Provavelmente todas as pessoas que visitam a cidade conhecem a Casa Anne Frank, onde a garota e a família, juntamente com algumas outras pessoas, esconderam-se dos nazistas, e onda a menina escreveu seu diário.
A cidade pela qual a família Frank caminhou havia sido incrivelmente tranquila por algum tempo antes da invasão nazista. Mas, então, chegaram os veículos cinza e verde dos invasores. As razzias, ou reuniões de judeus, começaram. A família Frank estava a pé naquela manhã porque os judeus estavam proibidos de utilizar o transporte público (ou de entrar em parques, bibliotecas e restaurantes). O grande bem deixado pela era de Rembrandt - o nobre ser humano individual - estava a ponto de ser impiedosamente massacrado.

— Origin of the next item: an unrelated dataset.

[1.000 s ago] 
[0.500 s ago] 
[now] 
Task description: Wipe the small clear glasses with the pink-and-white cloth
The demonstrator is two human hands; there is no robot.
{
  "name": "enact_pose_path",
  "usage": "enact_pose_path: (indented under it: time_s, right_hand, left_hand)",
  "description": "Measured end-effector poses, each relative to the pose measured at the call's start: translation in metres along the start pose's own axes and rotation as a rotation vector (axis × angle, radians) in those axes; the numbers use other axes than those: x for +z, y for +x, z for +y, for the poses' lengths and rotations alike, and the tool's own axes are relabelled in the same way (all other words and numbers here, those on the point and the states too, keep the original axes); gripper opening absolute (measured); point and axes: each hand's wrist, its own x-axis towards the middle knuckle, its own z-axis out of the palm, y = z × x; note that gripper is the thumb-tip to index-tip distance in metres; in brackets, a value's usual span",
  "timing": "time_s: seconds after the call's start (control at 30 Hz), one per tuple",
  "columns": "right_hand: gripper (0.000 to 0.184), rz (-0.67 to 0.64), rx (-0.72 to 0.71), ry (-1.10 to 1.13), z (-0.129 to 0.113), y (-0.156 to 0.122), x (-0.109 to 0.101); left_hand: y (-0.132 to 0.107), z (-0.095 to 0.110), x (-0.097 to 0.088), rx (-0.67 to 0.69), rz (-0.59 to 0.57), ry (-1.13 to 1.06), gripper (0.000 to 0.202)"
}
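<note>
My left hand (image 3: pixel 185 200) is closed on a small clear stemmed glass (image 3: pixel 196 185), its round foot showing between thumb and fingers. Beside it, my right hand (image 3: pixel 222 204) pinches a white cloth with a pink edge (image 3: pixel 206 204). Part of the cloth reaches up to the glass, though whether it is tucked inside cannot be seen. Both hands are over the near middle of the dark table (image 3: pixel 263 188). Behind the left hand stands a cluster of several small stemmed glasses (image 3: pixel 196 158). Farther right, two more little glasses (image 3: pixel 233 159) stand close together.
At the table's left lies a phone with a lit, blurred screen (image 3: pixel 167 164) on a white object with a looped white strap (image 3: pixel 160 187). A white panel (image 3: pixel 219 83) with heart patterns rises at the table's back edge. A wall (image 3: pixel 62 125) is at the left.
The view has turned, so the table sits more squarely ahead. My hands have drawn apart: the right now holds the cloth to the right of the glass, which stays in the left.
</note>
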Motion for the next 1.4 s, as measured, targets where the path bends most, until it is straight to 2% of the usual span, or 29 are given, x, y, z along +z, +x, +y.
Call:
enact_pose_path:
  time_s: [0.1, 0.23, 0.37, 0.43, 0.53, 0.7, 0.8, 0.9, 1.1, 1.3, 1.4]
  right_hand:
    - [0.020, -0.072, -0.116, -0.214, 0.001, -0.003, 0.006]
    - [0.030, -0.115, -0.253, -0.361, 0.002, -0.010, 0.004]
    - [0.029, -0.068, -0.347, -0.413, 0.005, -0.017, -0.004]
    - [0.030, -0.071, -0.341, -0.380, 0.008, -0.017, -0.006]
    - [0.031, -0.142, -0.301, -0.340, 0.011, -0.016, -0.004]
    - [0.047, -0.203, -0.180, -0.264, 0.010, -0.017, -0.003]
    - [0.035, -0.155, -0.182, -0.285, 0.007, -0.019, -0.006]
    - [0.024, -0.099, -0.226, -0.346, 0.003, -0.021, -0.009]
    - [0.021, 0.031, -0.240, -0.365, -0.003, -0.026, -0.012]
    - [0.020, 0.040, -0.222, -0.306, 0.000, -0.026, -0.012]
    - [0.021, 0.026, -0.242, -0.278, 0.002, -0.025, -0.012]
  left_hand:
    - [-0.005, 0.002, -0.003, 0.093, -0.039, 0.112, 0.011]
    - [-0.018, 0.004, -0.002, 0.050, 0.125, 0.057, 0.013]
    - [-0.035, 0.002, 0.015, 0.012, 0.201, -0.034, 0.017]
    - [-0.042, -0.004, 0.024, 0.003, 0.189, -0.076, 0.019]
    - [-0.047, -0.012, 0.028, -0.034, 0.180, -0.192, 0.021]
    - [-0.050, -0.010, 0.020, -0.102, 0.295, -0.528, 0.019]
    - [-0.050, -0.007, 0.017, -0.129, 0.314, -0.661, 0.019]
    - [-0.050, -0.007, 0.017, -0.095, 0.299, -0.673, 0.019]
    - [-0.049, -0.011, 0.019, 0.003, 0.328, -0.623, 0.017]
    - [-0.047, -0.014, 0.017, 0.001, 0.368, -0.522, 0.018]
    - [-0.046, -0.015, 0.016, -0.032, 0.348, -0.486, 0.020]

(Ilvy Njiokiktjien/NYTNS) O restaurante localizado no prédio Waag, onde o pintor esboçou sua primeira grande obra
O que é pior, a população de Amsterdã ajudou a cometer essa traição violenta à tradição liberal. A prefeitura eficiente da cidade facilitou a identificação e a remoção dos judeus por parte dos nazistas. Como resultado, um percentual muito maior de judeus holandeses foi assassinado, se comparado ao de qualquer outro país. Antes do Holocausto, Amsterdã contava com 80 mil judeus. Atualmente, apenas 15 mil vivem na cidade.
Anne e seus pais conseguiram escapar para o bairro tranquilo entre os canais centrais, a principal zona turística nos dias de hoje, que havia sido construída durante o auge dos Anos Dourados. Eles entraram no prédio onde Otto Frank, o pai de Anne, trabalhava, e ficaram ali até dois anos mais tarde, quando foram capturados e enviados aos campos de concentração.
Essa menina que teria a vida destruída representa não apenas os outros que morreram sem deixar palavras para trás, mas também a todos nós. Ela mostrou o que a individualidade humana representa e, surpreendentemente, ela o fez da mesma forma que Rembrandt: pintando um retrato.